AERIALITY refers to the state of gliding through the air with nothing or little to hold on to – as if flying – and the music both portrays the feeling of absolute freedom gained from the lack of attachment and the feeling of unease generated by the same circumstances. The title draws its essence from various aspects of the meaning of the word ‘aerial’ and refers to the visual inspiration that such a view provides. ‘AERIALITY’ is also a play with words, combining the words ‘aerial’ and ‘reality’, so as to suggest two different worlds; “reality”, the ground, and “aerial”, the sky or the untouchable.
AERIALITY can be said to be on the border of symphonic music and sound art. Parts of the work consist of thick clusters of sounds that form a unity as the instruments of the orchestra stream together to form a single force – a sound-mass. The sense of individual instruments is somewhat blurred and the orchestra becomes a single moving body, albeit at times forming layers of streaming materials that flow between different instrumental groups. These chromatic layers of materials are extended by the use of quartertones to generate vast sonic textures.
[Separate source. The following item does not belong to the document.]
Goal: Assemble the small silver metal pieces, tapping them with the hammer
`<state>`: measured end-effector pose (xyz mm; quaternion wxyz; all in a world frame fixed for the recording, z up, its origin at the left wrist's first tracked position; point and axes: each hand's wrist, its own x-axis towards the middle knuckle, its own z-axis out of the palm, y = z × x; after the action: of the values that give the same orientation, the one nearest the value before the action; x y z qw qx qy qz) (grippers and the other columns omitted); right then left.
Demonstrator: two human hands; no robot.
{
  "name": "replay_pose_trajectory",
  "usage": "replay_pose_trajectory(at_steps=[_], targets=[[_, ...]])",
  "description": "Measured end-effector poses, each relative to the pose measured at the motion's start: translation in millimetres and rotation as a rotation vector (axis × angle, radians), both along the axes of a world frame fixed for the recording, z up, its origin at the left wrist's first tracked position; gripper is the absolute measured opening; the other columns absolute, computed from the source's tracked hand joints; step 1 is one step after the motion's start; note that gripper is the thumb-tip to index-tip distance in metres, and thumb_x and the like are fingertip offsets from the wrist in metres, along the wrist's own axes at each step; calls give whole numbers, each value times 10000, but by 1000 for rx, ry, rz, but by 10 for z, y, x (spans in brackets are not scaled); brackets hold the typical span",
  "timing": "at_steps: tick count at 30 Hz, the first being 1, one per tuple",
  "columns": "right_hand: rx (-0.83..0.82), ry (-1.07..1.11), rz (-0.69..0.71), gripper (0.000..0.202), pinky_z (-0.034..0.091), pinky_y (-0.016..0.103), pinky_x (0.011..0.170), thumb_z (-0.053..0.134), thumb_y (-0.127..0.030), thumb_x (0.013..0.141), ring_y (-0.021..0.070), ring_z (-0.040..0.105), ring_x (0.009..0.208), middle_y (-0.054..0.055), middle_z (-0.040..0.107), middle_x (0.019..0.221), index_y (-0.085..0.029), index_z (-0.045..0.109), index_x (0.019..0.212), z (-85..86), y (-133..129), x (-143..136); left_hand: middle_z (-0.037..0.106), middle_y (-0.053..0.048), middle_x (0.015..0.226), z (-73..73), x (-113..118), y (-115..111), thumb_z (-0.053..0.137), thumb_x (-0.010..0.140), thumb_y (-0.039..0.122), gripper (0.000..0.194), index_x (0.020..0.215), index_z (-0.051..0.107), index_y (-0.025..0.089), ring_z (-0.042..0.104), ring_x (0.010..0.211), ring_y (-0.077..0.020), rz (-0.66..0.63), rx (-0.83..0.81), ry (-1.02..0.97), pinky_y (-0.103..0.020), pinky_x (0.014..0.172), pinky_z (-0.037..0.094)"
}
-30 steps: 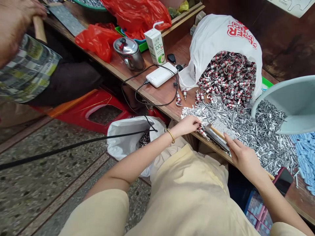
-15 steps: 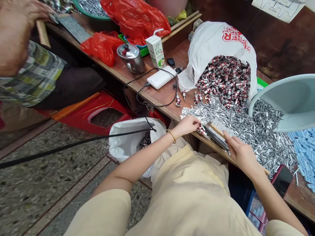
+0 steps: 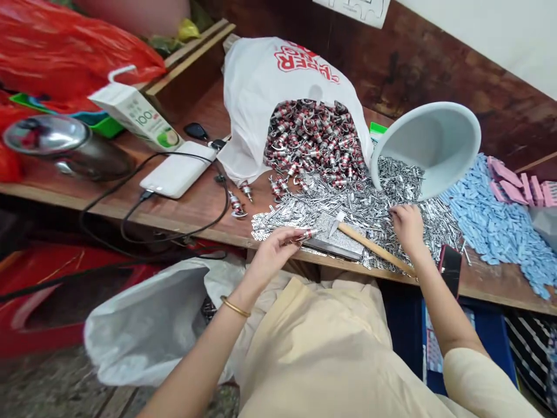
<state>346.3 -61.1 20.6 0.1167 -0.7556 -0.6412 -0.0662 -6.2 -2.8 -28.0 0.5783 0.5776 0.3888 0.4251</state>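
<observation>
Between the thumb and fingers of my left hand is a small red-and-silver metal fitting, held over the left end of a flat metal block at the table's front edge. A hammer with a wooden handle lies across the block, its head toward the fitting. My right hand is off the hammer, fingers pinched together at the pile of small silver metal pieces; whatever is in them is too small to make out. More red-and-silver fittings spill from a white plastic bag behind.
A grey-blue basin lies tipped on its side, with metal pieces at its mouth. Light blue pieces are heaped to the right. A phone, a white power bank with cable, a drink carton and a metal cup are on the table.
My right hand has let go of the hammer and moved to the metal pieces; the hammer now lies on the block. My left hand still holds the fitting. The view has swung right.
</observation>
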Motion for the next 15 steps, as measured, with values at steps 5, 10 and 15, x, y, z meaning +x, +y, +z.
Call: replay_pose_trajectory(at_steps=[5,10,15], targets=[[-236,-122,-87,227,377,379,816,551,-237,946,284,520,1014,147,700,1034,-159,755,1009,37,416,219,643,-72,1126,123,60,-39,654,904,304,166,993,771,225,690,968,-185,74,363,287,-345,836,647],[-306,-133,-43,233,360,349,783,518,-187,970,263,546,986,131,704,1056,-160,740,1034,38,449,235,714,-61,1062,127,71,-21,576,965,215,189,983,762,238,683,976,-198,165,671,457,-363,886,579],[-321,-77,6,208,374,335,780,546,-157,957,252,568,983,117,702,1050,-172,753,974,73,516,192,737,-71,1038,61,65,40,527,983,193,199,1026,720,210,681,1018,-216,102,703,482,-385,935,553]])
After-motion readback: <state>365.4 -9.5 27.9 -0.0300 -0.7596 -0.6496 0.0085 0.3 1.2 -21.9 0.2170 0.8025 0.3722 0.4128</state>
At what can perhaps be said to be the climax in the music, a massive sustained ocean of quartertones slowly accumulates and is then released into a brief lyrical field that almost immediately fades out at the peak of its own urgency, only to remain a shadow.
The piece is in one movement and is approximately 13 minutes in duration.